▸ WORK ITEM:
For this exercise, print the records below verbatim.

▸ GIVEN DATA:
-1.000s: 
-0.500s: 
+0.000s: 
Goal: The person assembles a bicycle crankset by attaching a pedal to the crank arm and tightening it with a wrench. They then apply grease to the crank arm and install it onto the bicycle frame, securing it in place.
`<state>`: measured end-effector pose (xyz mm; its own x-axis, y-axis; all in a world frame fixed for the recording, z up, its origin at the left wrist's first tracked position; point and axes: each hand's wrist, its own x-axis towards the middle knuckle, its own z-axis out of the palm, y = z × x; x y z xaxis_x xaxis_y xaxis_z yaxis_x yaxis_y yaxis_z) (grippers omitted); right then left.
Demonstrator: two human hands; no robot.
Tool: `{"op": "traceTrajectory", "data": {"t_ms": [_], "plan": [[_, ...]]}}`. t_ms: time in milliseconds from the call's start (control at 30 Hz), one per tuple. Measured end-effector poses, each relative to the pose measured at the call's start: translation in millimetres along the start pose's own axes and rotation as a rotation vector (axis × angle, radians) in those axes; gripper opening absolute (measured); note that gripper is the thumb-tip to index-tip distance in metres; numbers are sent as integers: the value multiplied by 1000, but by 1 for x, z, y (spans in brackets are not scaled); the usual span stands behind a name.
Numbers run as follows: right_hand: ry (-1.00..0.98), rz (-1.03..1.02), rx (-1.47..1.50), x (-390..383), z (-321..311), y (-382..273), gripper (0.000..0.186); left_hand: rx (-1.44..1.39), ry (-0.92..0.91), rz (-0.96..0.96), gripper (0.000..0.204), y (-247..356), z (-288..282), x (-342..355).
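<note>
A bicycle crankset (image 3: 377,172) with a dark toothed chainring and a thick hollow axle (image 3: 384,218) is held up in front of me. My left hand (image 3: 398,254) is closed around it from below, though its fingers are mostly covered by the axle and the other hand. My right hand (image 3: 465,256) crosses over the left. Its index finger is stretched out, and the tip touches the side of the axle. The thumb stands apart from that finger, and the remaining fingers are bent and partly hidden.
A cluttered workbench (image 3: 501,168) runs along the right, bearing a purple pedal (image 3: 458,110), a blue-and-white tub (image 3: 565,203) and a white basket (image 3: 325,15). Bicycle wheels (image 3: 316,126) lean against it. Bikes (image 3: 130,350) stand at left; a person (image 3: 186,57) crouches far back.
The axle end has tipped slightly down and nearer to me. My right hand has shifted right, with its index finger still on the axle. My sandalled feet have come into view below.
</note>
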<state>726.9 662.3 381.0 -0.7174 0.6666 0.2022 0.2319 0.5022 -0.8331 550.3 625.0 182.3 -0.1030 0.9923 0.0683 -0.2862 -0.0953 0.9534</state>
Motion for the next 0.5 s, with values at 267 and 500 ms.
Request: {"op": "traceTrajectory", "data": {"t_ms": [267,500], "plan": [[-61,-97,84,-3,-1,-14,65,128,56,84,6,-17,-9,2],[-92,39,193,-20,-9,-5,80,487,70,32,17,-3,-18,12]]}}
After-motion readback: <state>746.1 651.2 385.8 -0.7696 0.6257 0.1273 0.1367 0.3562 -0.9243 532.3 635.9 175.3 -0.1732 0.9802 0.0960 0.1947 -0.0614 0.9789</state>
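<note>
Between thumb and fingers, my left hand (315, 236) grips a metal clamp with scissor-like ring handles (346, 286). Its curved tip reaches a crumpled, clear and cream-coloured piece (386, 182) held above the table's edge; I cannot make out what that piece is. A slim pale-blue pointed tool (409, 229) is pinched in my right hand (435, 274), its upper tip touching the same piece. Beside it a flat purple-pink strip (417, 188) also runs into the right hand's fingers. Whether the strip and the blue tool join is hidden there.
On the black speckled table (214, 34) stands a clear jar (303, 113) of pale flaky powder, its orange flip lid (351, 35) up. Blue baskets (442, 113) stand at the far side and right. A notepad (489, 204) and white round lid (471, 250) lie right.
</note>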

▸ EXERCISE RESULT:
-1.000s: 
-0.500s: 
+0.000s: 
Goal: The person assembles a bicycle crankset by attaching a pedal to the crank arm and tightening it with a wrench. They then apply grease to the crank arm and install it onto the bicycle frame, securing it in place.
`<state>`: measured end-effector pose (xyz mm; its own x-axis, y-axis; all in a world frame fixed for the recording, z up, its origin at the left wrist's first tracked position; point and axes: each hand's wrist, its own x-axis towards the middle knuckle, its own z-axis out of the palm, y = z × x; x y z xaxis_x xaxis_y xaxis_z yaxis_x yaxis_y yaxis_z) (grippers omitted); right then left.
Demonstrator: two human hands; no robot.
Tool: `{"op": "traceTrajectory", "data": {"t_ms": [_], "plan": [[_, ...]]}}`. t_ms: time in milliseconds from the call's start (control at 30 Hz), one per tuple. Measured end-effector poses, each relative to the pose measured at the call's start: translation in millimetres along the start pose's own axes and rotation as a rotation vector (axis × angle, radians) in those axes; gripper opening absolute (measured); note that gripper is the thumb-tip to index-tip distance in metres; numbers are sent as integers: the value multiplied by 1000, but by 1 for x, z, y (spans in brackets are not scaled); the usual span stands behind a name.
Numbers run as follows: right_hand: ry (-1.00..0.98), rz (-1.03..1.02), rx (-1.47..1.50), x (-390..383), z (-321..311), y (-382..273), gripper (0.000..0.186); left_hand: rx (-1.44..1.39), ry (-0.92..0.91), rz (-0.96..0.96), gripper (0.000..0.204), y (-247..356), z (-288..282), x (-342..355).
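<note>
A bicycle crankset (image 3: 377,172) with a dark toothed chainring and a thick hollow axle (image 3: 384,218) is held up in front of me. My left hand (image 3: 398,254) is closed around it from below, though its fingers are mostly covered by the axle and the other hand. My right hand (image 3: 465,256) crosses over the left. Its index finger is stretched out, and the tip touches the side of the axle. The thumb stands apart from that finger, and the remaining fingers are bent and partly hidden.
A cluttered workbench (image 3: 501,168) runs along the right, bearing a purple pedal (image 3: 458,110), a blue-and-white tub (image 3: 565,203) and a white basket (image 3: 325,15). Bicycle wheels (image 3: 316,126) lean against it. Bikes (image 3: 130,350) stand at left; a person (image 3: 186,57) crouches far back.
The axle end has tipped slightly down and nearer to me. My right hand has shifted right, with its index finger still on the axle. My sandalled feet have come into view below.
</note>
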<state>726.9 662.3 381.0 -0.7174 0.6666 0.2022 0.2319 0.5022 -0.8331 550.3 625.0 182.3 -0.1030 0.9923 0.0683 -0.2862 -0.0953 0.9534</state>
Motion for the next 0.5 s, with values at 267 and 500 ms.
Request: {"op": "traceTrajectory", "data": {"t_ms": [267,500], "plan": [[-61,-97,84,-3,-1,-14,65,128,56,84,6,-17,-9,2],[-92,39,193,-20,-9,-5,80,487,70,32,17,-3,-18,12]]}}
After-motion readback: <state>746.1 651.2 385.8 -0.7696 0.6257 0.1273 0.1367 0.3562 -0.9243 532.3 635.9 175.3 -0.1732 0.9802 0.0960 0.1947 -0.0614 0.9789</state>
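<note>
Between thumb and fingers, my left hand (315, 236) grips a metal clamp with scissor-like ring handles (346, 286). Its curved tip reaches a crumpled, clear and cream-coloured piece (386, 182) held above the table's edge; I cannot make out what that piece is. A slim pale-blue pointed tool (409, 229) is pinched in my right hand (435, 274), its upper tip touching the same piece. Beside it a flat purple-pink strip (417, 188) also runs into the right hand's fingers. Whether the strip and the blue tool join is hidden there.
On the black speckled table (214, 34) stands a clear jar (303, 113) of pale flaky powder, its orange flip lid (351, 35) up. Blue baskets (442, 113) stand at the far side and right. A notepad (489, 204) and white round lid (471, 250) lie right.
</note>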

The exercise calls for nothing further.